_PROVIDED RECORDS_
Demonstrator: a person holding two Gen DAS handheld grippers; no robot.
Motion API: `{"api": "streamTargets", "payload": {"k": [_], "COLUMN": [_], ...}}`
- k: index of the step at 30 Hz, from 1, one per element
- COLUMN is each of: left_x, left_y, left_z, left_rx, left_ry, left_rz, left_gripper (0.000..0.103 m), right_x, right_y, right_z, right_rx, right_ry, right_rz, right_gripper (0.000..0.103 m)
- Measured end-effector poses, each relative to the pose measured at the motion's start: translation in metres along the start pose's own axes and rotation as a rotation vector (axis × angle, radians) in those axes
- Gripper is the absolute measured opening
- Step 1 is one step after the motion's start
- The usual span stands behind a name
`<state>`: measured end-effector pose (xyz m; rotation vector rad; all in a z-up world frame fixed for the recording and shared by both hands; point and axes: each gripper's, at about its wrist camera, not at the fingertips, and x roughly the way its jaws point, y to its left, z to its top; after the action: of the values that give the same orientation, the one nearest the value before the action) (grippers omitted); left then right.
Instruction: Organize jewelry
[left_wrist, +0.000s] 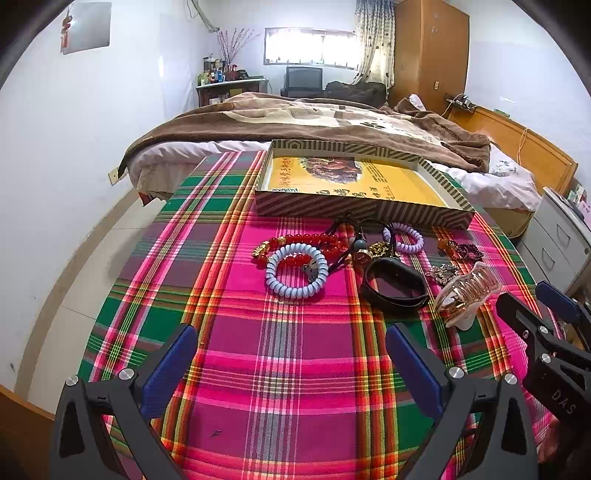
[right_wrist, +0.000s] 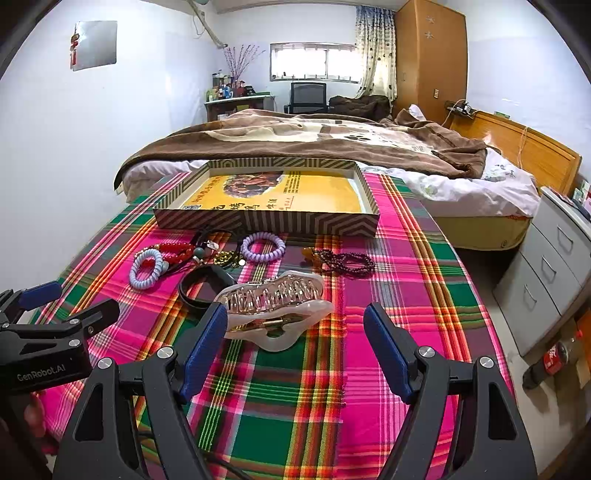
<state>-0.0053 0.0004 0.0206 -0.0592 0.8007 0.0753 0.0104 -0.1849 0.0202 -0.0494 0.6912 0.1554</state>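
Note:
Jewelry lies on a plaid cloth in front of a striped shallow box (left_wrist: 332, 209) (right_wrist: 273, 221) with a yellow bottom. From the left wrist view: a pale blue coil bracelet (left_wrist: 296, 271), red beads (left_wrist: 314, 240), a lilac coil bracelet (left_wrist: 403, 237), a black band (left_wrist: 393, 282), a clear hair claw (left_wrist: 466, 293). My left gripper (left_wrist: 291, 363) is open, short of the blue coil. My right gripper (right_wrist: 295, 343) is open just before the hair claw (right_wrist: 275, 304), left finger beside it. Dark bead strands (right_wrist: 345, 261) lie further right.
The plaid table (right_wrist: 295, 398) ends at a bed with a brown blanket (left_wrist: 314, 118) behind the box. Grey drawers (right_wrist: 554, 273) and a cola bottle (right_wrist: 552, 360) stand on the right. A white wall runs along the left.

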Motion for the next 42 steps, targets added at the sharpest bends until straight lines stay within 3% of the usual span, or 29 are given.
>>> {"api": "streamTargets", "payload": {"k": [26,35,42], "left_x": [-0.002,0.01,0.025], "left_y": [0.008,0.021,0.034], "left_z": [0.003,0.006,0.013], "left_rx": [-0.011,-0.036,-0.076], "left_ry": [0.006,0.036,0.068], "left_rz": [0.011,0.012,-0.042], "left_gripper": [0.103,0.103,0.103], "right_x": [0.008,0.02,0.048], "right_y": [0.003,-0.009,-0.028], "right_z": [0.001,0.002,0.004], "right_rx": [-0.011,0.019,0.099], "right_ry": [0.009,0.018,0.088], "right_rz": [0.019,0.134,0.208], "right_gripper": [0.076,0.076,0.076]}}
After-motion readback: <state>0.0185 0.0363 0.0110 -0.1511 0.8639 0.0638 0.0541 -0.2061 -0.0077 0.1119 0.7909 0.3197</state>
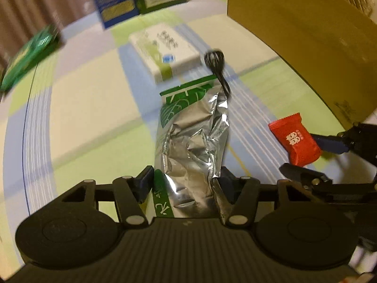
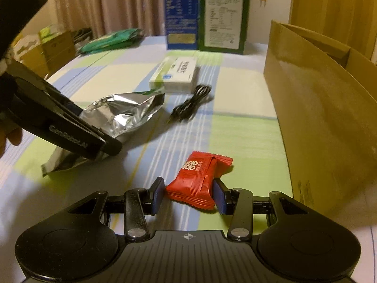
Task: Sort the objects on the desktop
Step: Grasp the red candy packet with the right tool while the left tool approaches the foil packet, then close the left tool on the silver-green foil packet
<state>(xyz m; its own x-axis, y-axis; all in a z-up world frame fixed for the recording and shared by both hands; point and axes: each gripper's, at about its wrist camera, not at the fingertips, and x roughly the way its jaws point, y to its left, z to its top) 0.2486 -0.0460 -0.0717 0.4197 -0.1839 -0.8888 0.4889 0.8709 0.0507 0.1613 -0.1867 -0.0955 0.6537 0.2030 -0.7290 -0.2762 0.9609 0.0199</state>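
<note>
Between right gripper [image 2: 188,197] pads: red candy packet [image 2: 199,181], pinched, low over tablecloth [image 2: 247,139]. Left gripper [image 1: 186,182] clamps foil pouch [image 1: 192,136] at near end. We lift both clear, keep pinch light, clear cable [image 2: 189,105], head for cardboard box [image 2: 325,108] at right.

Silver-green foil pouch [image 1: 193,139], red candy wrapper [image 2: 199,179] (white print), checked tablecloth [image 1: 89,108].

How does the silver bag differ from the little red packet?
The silver foil bag is large, crumpled and shiny with a green printed side; the red packet is small, plump and matte-looking with white print. The bag is in the left tongs; the packet sits between the right tongs. Both are sealed wrappers on the checked tablecloth, each between a pair of tongs.
</note>
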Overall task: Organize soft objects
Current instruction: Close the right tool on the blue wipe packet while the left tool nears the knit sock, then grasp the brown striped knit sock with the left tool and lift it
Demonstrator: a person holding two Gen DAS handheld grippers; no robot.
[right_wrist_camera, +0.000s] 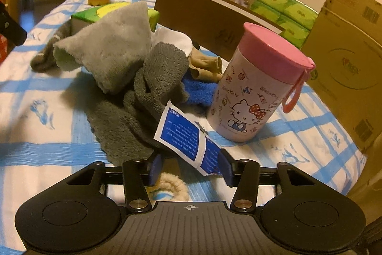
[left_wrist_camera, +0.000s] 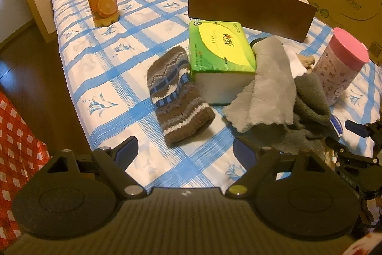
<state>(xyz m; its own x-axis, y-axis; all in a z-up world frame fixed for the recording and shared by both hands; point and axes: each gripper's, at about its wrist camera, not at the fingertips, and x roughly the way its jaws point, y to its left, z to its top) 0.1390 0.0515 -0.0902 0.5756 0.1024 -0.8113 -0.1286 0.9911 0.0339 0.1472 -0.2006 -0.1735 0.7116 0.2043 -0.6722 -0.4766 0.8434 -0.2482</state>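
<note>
Hovering low over the checked tabletop [left_wrist_camera: 100, 78], the left gripper [left_wrist_camera: 185, 147] has its jaws spread wide and holding nothing, and the striped knit sock [left_wrist_camera: 177, 97] lies directly ahead of them, just beyond the tips. Its long axis runs away from the jaws and slightly leftward, cuff end nearest, so a straight push forward would straddle it. The right gripper [right_wrist_camera: 189, 167] is nearer the grey cloth pile [right_wrist_camera: 133, 87]; its jaws stand part open about a blue-and-white packet [right_wrist_camera: 188, 139], though I cannot tell whether they pinch it. The brown box [left_wrist_camera: 248, 1] waits behind.
</note>
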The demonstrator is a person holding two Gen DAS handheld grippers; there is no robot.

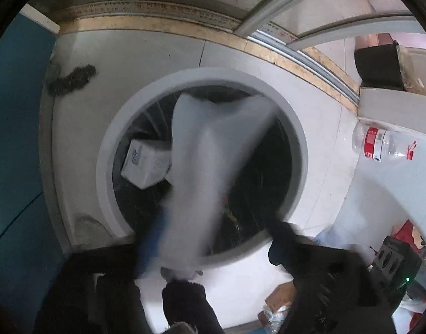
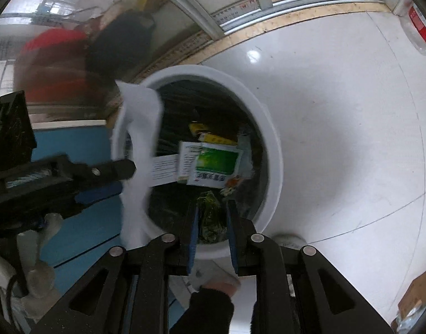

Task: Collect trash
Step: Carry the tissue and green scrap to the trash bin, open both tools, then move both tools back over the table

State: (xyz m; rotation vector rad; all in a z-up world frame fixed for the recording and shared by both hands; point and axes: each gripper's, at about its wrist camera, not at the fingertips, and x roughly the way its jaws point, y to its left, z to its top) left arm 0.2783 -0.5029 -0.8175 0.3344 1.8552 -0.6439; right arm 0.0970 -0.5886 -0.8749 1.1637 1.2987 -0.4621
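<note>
A round white trash bin (image 1: 299,150) stands on the floor; it also shows in the right wrist view (image 2: 271,150). A blurred white tissue (image 1: 210,150) hangs over its mouth, beside my left gripper (image 1: 210,239), whose jaws stand wide apart. In the right wrist view the tissue (image 2: 140,150) drops past the left gripper's fingers (image 2: 115,169). My right gripper (image 2: 213,217) is shut on a green crumpled wrapper (image 2: 211,217) at the bin's near rim. Inside lie a white box (image 1: 146,164), a green-and-white packet (image 2: 215,167) and yellow cartons (image 2: 210,136).
A clear plastic bottle (image 1: 380,144) with a red label lies on a ledge at right. A dark scrubber (image 1: 70,79) lies on the floor by a blue wall (image 1: 15,139). A sliding door track (image 1: 162,14) runs behind. A cardboard box (image 1: 279,300) sits near front.
</note>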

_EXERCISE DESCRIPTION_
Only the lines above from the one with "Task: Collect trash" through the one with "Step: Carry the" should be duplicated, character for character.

_TASK RESULT_
Task: Collect trash
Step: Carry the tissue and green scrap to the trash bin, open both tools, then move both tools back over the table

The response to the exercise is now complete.